### Directions
Output every line of the data exactly as it appears.

(Beginning of Excerpted data)

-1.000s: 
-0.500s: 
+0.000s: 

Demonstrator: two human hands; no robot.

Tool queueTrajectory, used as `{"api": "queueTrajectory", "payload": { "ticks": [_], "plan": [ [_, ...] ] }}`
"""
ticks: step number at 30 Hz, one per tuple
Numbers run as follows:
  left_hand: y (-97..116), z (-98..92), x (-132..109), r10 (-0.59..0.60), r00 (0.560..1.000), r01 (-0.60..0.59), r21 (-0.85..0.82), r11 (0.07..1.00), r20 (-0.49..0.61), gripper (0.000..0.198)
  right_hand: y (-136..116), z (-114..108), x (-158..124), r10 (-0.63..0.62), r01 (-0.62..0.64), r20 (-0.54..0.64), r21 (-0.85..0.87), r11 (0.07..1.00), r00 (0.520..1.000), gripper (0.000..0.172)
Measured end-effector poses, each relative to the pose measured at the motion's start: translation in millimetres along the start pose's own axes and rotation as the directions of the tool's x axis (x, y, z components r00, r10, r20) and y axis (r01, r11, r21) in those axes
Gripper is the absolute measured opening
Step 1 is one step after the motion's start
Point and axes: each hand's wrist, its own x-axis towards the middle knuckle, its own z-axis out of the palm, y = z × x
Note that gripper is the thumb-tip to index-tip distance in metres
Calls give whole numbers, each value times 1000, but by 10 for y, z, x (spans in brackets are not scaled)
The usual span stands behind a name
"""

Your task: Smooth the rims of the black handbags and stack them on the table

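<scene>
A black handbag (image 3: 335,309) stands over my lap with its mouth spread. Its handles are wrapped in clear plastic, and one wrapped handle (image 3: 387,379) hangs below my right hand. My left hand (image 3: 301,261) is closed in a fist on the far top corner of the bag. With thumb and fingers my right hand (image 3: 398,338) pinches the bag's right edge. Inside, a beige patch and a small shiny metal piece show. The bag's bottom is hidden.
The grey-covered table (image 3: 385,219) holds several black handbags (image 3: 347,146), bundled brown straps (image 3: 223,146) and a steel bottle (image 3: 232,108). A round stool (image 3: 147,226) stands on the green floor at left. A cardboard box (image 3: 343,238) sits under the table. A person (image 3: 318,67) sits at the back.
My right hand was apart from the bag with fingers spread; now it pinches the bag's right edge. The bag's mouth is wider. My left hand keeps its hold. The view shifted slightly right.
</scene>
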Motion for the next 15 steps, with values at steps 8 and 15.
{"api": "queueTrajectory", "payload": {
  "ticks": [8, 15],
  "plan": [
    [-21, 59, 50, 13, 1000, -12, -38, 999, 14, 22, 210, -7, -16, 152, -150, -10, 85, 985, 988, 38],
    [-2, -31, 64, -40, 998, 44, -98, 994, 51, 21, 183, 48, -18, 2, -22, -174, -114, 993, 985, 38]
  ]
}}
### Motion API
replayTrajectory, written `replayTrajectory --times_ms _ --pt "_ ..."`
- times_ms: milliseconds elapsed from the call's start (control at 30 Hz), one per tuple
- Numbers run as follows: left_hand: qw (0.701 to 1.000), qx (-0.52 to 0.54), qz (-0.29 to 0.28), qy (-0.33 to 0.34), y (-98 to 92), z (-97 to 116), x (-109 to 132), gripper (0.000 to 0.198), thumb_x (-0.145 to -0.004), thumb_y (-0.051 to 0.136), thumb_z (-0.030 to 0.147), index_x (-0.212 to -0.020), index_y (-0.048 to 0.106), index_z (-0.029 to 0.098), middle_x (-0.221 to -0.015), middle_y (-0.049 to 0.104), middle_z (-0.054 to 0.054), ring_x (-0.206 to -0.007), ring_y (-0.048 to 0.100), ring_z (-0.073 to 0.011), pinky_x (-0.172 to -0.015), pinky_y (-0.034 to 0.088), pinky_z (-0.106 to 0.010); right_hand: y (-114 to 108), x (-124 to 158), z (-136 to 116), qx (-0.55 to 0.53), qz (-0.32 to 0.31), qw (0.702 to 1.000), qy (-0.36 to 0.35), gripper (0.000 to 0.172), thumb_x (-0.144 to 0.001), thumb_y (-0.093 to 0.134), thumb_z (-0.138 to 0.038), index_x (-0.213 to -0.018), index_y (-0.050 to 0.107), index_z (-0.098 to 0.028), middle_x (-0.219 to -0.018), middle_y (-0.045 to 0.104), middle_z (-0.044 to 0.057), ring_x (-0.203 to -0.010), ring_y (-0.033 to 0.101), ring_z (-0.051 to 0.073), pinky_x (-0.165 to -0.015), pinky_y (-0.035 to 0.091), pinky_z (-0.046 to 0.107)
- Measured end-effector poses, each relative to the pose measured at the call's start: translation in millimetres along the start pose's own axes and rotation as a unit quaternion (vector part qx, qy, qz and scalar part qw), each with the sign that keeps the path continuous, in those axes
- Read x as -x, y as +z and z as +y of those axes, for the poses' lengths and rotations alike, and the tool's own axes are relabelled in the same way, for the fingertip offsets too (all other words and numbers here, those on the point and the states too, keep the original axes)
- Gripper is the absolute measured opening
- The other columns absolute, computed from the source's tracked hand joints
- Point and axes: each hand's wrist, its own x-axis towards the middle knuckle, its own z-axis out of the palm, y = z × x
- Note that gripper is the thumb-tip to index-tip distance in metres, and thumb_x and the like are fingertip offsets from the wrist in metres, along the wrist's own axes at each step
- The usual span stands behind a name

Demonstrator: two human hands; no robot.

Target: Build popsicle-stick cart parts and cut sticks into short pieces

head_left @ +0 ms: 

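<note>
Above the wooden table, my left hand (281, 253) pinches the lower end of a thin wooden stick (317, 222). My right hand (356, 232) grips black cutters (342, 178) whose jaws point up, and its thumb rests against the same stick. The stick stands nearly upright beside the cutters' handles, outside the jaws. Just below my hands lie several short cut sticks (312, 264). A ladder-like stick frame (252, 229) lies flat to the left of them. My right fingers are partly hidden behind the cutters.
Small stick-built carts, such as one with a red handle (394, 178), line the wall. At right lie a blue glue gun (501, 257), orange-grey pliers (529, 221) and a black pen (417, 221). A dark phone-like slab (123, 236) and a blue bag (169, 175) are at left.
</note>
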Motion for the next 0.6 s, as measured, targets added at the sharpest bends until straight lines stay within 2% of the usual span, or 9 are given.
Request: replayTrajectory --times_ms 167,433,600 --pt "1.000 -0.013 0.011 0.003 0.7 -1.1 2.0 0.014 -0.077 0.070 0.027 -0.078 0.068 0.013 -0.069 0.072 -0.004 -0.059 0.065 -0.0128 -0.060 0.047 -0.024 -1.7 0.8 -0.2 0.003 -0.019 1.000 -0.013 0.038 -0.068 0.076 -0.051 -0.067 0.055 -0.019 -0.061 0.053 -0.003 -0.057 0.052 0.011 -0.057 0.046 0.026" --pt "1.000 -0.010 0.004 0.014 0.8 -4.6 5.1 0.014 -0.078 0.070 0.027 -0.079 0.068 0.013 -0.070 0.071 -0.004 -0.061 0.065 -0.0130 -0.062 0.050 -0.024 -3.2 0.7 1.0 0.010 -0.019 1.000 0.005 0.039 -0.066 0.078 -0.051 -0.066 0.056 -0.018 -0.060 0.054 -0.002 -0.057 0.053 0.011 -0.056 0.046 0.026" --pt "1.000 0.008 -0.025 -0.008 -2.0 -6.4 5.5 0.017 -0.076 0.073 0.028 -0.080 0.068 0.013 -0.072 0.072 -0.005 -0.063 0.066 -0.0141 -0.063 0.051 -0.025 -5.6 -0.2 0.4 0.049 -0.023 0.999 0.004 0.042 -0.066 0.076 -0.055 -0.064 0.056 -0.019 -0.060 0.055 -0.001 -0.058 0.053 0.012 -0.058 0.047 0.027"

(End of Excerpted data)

### Solution to this exercise
-1.000s: 
-0.500s: 
+0.000s: 

Demonstrator: two human hands; no robot.

Tool queueTrajectory, used as `{"api": "queueTrajectory", "payload": { "ticks": [_], "plan": [ [_, ...] ] }}`
"""
ticks: step number at 30 Hz, one per tuple
Numbers run as follows:
  left_hand: y (-97..116), z (-98..92), x (-132..109), r10 (-0.59..0.60), r00 (0.560..1.000), r01 (-0.60..0.59), r21 (-0.85..0.82), r11 (0.07..1.00), r20 (-0.49..0.61), gripper (0.000..0.198)
  right_hand: y (-136..116), z (-114..108), x (-158..124), r10 (-0.63..0.62), r01 (-0.62..0.64), r20 (-0.54..0.64), r21 (-0.85..0.87), r11 (0.07..1.00), r00 (0.520..1.000), gripper (0.000..0.172)
Measured end-effector poses, each relative to the pose measured at the motion's start: translation in millimetres along the start pose's own axes and rotation as the directions of the tool's x axis (x, y, z components r00, r10, r20) and y axis (r01, r11, r21) in those axes
Gripper is the absolute measured opening
Step 1 is one step after the motion's start
Point and axes: each hand's wrist, its own x-axis towards the middle knuckle, its own z-axis out of the palm, y = z × x
Note that gripper is the thumb-tip to index-tip distance in metres
Calls give whole numbers, each value times 1000, but by 10 for y, z, x (spans in brackets are not scaled)
The usual span stands behind a name
"""

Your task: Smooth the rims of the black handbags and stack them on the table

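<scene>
A black handbag (image 3: 335,309) stands over my lap with its mouth spread. Its handles are wrapped in clear plastic, and one wrapped handle (image 3: 387,379) hangs below my right hand. My left hand (image 3: 301,261) is closed in a fist on the far top corner of the bag. With thumb and fingers my right hand (image 3: 398,338) pinches the bag's right edge. Inside, a beige patch and a small shiny metal piece show. The bag's bottom is hidden.
The grey-covered table (image 3: 385,219) holds several black handbags (image 3: 347,146), bundled brown straps (image 3: 223,146) and a steel bottle (image 3: 232,108). A round stool (image 3: 147,226) stands on the green floor at left. A cardboard box (image 3: 343,238) sits under the table. A person (image 3: 318,67) sits at the back.
My right hand was apart from the bag with fingers spread; now it pinches the bag's right edge. The bag's mouth is wider. My left hand keeps its hold. The view shifted slightly right.
</scene>
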Motion for the next 15 steps, with values at steps 8 and 15.
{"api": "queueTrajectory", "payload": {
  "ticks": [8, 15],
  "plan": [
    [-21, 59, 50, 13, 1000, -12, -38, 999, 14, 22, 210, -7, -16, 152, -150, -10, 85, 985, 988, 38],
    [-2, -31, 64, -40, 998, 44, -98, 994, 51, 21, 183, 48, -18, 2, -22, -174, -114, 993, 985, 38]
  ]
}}
### Motion API
replayTrajectory, written `replayTrajectory --times_ms _ --pt "_ ..."`
- times_ms: milliseconds elapsed from the call's start (control at 30 Hz), one per tuple
- Numbers run as follows: left_hand: qw (0.701 to 1.000), qx (-0.52 to 0.54), qz (-0.29 to 0.28), qy (-0.33 to 0.34), y (-98 to 92), z (-97 to 116), x (-109 to 132), gripper (0.000 to 0.198), thumb_x (-0.145 to -0.004), thumb_y (-0.051 to 0.136), thumb_z (-0.030 to 0.147), index_x (-0.212 to -0.020), index_y (-0.048 to 0.106), index_z (-0.029 to 0.098), middle_x (-0.221 to -0.015), middle_y (-0.049 to 0.104), middle_z (-0.054 to 0.054), ring_x (-0.206 to -0.007), ring_y (-0.048 to 0.100), ring_z (-0.073 to 0.011), pinky_x (-0.172 to -0.015), pinky_y (-0.034 to 0.088), pinky_z (-0.106 to 0.010); right_hand: y (-114 to 108), x (-124 to 158), z (-136 to 116), qx (-0.55 to 0.53), qz (-0.32 to 0.31), qw (0.702 to 1.000), qy (-0.36 to 0.35), gripper (0.000 to 0.172), thumb_x (-0.144 to 0.001), thumb_y (-0.093 to 0.134), thumb_z (-0.138 to 0.038), index_x (-0.213 to -0.018), index_y (-0.050 to 0.107), index_z (-0.098 to 0.028), middle_x (-0.219 to -0.018), middle_y (-0.045 to 0.104), middle_z (-0.044 to 0.057), ring_x (-0.203 to -0.010), ring_y (-0.033 to 0.101), ring_z (-0.051 to 0.073), pinky_x (-0.165 to -0.015), pinky_y (-0.035 to 0.091), pinky_z (-0.046 to 0.107)
- Measured end-effector poses, each relative to the pose measured at the call's start: translation in millimetres along the start pose's own axes and rotation as a unit quaternion (vector part qx, qy, qz and scalar part qw), each with the sign that keeps the path continuous, in those axes
- Read x as -x, y as +z and z as +y of those axes, for the poses' lengths and rotations alike, and the tool's own axes are relabelled in the same way, for the fingertip offsets too (all other words and numbers here, those on the point and the states too, keep the original axes)
- Gripper is the absolute measured opening
- The other columns absolute, computed from the source's tracked hand joints
- Point and axes: each hand's wrist, its own x-axis towards the middle knuckle, its own z-axis out of the palm, y = z × x
- Note that gripper is the thumb-tip to index-tip distance in metres, and thumb_x and the like are fingertip offsets from the wrist in metres, along the wrist's own axes at each step
- The usual span stands behind a name

Demonstrator: two human hands; no robot.

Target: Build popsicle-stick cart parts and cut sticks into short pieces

head_left @ +0 ms: 

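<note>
Above the wooden table, my left hand (281, 253) pinches the lower end of a thin wooden stick (317, 222). My right hand (356, 232) grips black cutters (342, 178) whose jaws point up, and its thumb rests against the same stick. The stick stands nearly upright beside the cutters' handles, outside the jaws. Just below my hands lie several short cut sticks (312, 264). A ladder-like stick frame (252, 229) lies flat to the left of them. My right fingers are partly hidden behind the cutters.
Small stick-built carts, such as one with a red handle (394, 178), line the wall. At right lie a blue glue gun (501, 257), orange-grey pliers (529, 221) and a black pen (417, 221). A dark phone-like slab (123, 236) and a blue bag (169, 175) are at left.
</note>
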Motion for the next 0.6 s, as measured, targets added at the sharpest bends until straight lines stay within 2% of the usual span, or 9 are given.
Request: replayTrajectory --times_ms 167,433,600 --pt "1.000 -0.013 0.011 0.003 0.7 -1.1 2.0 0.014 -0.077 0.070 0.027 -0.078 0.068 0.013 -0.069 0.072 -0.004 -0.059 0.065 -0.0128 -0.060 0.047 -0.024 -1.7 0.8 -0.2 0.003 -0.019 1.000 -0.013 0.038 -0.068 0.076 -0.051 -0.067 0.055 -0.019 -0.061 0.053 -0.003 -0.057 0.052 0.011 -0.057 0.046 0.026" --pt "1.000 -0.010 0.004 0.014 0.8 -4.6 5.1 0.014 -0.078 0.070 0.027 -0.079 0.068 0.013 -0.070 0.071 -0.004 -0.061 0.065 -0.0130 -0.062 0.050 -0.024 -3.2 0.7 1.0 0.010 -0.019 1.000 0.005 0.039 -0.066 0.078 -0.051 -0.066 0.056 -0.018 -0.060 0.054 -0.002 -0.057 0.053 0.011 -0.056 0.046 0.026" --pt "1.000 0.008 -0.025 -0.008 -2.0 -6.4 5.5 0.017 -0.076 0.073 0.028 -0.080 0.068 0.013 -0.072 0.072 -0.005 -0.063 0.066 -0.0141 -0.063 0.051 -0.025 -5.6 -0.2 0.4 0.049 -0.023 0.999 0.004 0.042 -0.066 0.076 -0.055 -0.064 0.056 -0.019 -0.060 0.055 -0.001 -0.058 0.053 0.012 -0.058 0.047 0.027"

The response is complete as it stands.